EXERCISE AIM = Reproduce the listing that follows, line for line.

DATASET SECTION =
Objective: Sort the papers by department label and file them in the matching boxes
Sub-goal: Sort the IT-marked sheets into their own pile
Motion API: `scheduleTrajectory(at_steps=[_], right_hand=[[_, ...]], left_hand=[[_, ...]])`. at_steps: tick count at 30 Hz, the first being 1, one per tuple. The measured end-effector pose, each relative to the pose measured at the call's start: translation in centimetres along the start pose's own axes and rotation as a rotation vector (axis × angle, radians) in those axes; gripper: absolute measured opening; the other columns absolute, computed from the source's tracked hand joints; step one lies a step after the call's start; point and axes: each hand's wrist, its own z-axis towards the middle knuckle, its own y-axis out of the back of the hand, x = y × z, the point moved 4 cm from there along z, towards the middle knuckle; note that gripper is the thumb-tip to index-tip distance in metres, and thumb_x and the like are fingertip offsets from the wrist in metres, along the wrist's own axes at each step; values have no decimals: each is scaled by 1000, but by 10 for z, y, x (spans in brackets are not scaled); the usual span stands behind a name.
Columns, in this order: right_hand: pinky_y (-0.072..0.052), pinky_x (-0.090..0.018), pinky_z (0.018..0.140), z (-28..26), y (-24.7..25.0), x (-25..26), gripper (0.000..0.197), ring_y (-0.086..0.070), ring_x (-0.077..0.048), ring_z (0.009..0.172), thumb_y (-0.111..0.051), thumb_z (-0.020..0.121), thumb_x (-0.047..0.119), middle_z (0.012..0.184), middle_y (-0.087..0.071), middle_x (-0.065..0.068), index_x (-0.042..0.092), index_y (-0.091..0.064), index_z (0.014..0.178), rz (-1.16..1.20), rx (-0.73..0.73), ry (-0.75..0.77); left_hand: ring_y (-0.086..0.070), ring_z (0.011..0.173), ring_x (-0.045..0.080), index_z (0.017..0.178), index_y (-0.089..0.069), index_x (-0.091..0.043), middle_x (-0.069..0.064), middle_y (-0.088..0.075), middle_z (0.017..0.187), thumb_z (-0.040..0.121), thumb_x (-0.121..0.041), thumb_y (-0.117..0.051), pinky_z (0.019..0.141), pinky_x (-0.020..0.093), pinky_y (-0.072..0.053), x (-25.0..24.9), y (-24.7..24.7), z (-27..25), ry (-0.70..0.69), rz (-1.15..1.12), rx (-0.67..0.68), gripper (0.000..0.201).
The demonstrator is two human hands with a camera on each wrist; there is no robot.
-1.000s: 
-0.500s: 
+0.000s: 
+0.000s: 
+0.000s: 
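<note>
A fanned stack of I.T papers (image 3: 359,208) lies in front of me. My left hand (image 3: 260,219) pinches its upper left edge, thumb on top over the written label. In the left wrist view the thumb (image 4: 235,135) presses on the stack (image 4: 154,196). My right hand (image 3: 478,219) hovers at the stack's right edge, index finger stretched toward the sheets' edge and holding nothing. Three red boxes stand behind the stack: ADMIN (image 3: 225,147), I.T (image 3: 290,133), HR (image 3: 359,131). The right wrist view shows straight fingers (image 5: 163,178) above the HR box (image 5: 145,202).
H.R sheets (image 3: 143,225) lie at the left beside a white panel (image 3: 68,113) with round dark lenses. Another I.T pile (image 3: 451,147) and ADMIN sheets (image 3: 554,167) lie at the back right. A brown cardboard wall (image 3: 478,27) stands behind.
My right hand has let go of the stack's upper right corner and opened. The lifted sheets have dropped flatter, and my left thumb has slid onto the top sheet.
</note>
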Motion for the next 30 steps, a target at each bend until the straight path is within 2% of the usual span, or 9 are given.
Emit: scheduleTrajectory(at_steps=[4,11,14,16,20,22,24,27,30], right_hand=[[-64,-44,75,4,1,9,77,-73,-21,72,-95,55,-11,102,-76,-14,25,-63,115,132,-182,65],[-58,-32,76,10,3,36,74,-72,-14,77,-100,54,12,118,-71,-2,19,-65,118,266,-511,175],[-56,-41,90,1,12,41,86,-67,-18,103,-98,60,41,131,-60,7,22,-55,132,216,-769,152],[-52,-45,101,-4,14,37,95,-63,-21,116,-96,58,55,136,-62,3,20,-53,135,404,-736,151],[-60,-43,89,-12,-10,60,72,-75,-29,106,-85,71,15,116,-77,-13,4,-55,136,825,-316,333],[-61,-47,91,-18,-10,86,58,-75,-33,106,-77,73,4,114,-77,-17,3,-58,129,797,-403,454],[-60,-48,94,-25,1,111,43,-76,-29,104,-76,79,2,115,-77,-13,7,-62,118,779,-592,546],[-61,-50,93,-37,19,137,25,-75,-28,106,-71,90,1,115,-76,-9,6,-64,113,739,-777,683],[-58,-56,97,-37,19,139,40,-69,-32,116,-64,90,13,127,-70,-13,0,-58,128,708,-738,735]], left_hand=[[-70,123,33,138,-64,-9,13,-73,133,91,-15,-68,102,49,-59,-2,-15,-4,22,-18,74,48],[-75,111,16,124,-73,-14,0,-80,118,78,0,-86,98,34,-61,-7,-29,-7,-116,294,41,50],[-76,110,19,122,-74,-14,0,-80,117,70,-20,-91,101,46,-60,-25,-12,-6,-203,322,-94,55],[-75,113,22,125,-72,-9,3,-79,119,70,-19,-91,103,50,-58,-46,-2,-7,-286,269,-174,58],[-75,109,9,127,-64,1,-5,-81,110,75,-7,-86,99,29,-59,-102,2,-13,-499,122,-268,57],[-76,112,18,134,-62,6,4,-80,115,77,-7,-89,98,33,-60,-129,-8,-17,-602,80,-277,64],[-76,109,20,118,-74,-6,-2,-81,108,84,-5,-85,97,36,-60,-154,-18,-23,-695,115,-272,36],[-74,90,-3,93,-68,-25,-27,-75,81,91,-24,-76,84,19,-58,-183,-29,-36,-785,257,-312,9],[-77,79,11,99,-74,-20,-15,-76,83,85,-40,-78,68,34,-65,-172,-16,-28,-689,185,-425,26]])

TASK RESULT =
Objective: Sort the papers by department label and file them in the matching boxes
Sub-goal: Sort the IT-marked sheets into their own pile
Motion API: `scheduleTrajectory(at_steps=[_], right_hand=[[_, ...]], left_hand=[[_, ...]])`. at_steps: tick count at 30 Hz, the first being 1, one per tuple. The measured end-effector pose, each relative to the pose measured at the call's start: translation in centimetres along the start pose's own axes and rotation as a rotation vector (axis × angle, radians) in those axes; gripper: absolute measured opening; the other columns absolute, computed from the source's tracked hand joints; step one lies a step after the call's start; point and axes: each hand's wrist, its own z-axis towards the middle knuckle, its own y-axis out of the back of the hand, x = y × z, the point moved 4 cm from there along z, towards the middle knuckle; note that gripper is the thumb-tip to index-tip distance in metres, and thumb_x and the like are fingertip offsets from the wrist in metres, along the wrist's own axes at each step; values have no decimals: each is scaled by 1000, but by 10 for z, y, x (spans in brackets are not scaled); the usual span stands behind a name.
Columns, in this order: right_hand: pinky_y (-0.072..0.052), pinky_x (-0.090..0.018), pinky_z (0.018..0.140), z (-28..26), y (-24.7..25.0), x (-25..26), gripper (0.000..0.197), ring_y (-0.086..0.070), ring_x (-0.077..0.048), ring_z (0.009..0.172), thumb_y (-0.111..0.051), thumb_z (-0.020..0.121), thumb_x (-0.047..0.119), middle_z (0.012..0.184), middle_y (-0.087..0.071), middle_x (-0.065..0.068), index_x (-0.042..0.092), index_y (-0.091..0.064), index_z (0.014..0.178), rz (-1.16..1.20), rx (-0.73..0.73), ry (-0.75..0.77); left_hand: ring_y (-0.086..0.070), ring_z (0.011..0.173), ring_x (-0.045..0.080), index_z (0.017..0.178), index_y (-0.089..0.069), index_x (-0.091..0.043), middle_x (-0.069..0.064), middle_y (-0.088..0.075), middle_z (0.017..0.187), thumb_z (-0.040..0.121), thumb_x (-0.121..0.041), thumb_y (-0.117..0.051), pinky_z (0.019..0.141), pinky_x (-0.020..0.093), pinky_y (-0.072..0.053), x (-25.0..24.9), y (-24.7..24.7), z (-27..25), ry (-0.70..0.69), rz (-1.15..1.12), rx (-0.67..0.68), gripper (0.000..0.201).
The demonstrator is two human hands with a camera on each wrist; there is no robot.
-1.000s: 
-0.500s: 
+0.000s: 
+0.000s: 
+0.000s: 
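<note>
A fanned stack of I.T papers (image 3: 359,208) lies in front of me. My left hand (image 3: 260,219) pinches its upper left edge, thumb on top over the written label. In the left wrist view the thumb (image 4: 235,135) presses on the stack (image 4: 154,196). My right hand (image 3: 478,219) hovers at the stack's right edge, index finger stretched toward the sheets' edge and holding nothing. Three red boxes stand behind the stack: ADMIN (image 3: 225,147), I.T (image 3: 290,133), HR (image 3: 359,131). The right wrist view shows straight fingers (image 5: 163,178) above the HR box (image 5: 145,202).
H.R sheets (image 3: 143,225) lie at the left beside a white panel (image 3: 68,113) with round dark lenses. Another I.T pile (image 3: 451,147) and ADMIN sheets (image 3: 554,167) lie at the back right. A brown cardboard wall (image 3: 478,27) stands behind.
My right hand has let go of the stack's upper right corner and opened. The lifted sheets have dropped flatter, and my left thumb has slid onto the top sheet.
</note>
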Motion for the next 30 steps, a target at each bend until the straight path is within 2% of the usual span, or 9 are given.
Emit: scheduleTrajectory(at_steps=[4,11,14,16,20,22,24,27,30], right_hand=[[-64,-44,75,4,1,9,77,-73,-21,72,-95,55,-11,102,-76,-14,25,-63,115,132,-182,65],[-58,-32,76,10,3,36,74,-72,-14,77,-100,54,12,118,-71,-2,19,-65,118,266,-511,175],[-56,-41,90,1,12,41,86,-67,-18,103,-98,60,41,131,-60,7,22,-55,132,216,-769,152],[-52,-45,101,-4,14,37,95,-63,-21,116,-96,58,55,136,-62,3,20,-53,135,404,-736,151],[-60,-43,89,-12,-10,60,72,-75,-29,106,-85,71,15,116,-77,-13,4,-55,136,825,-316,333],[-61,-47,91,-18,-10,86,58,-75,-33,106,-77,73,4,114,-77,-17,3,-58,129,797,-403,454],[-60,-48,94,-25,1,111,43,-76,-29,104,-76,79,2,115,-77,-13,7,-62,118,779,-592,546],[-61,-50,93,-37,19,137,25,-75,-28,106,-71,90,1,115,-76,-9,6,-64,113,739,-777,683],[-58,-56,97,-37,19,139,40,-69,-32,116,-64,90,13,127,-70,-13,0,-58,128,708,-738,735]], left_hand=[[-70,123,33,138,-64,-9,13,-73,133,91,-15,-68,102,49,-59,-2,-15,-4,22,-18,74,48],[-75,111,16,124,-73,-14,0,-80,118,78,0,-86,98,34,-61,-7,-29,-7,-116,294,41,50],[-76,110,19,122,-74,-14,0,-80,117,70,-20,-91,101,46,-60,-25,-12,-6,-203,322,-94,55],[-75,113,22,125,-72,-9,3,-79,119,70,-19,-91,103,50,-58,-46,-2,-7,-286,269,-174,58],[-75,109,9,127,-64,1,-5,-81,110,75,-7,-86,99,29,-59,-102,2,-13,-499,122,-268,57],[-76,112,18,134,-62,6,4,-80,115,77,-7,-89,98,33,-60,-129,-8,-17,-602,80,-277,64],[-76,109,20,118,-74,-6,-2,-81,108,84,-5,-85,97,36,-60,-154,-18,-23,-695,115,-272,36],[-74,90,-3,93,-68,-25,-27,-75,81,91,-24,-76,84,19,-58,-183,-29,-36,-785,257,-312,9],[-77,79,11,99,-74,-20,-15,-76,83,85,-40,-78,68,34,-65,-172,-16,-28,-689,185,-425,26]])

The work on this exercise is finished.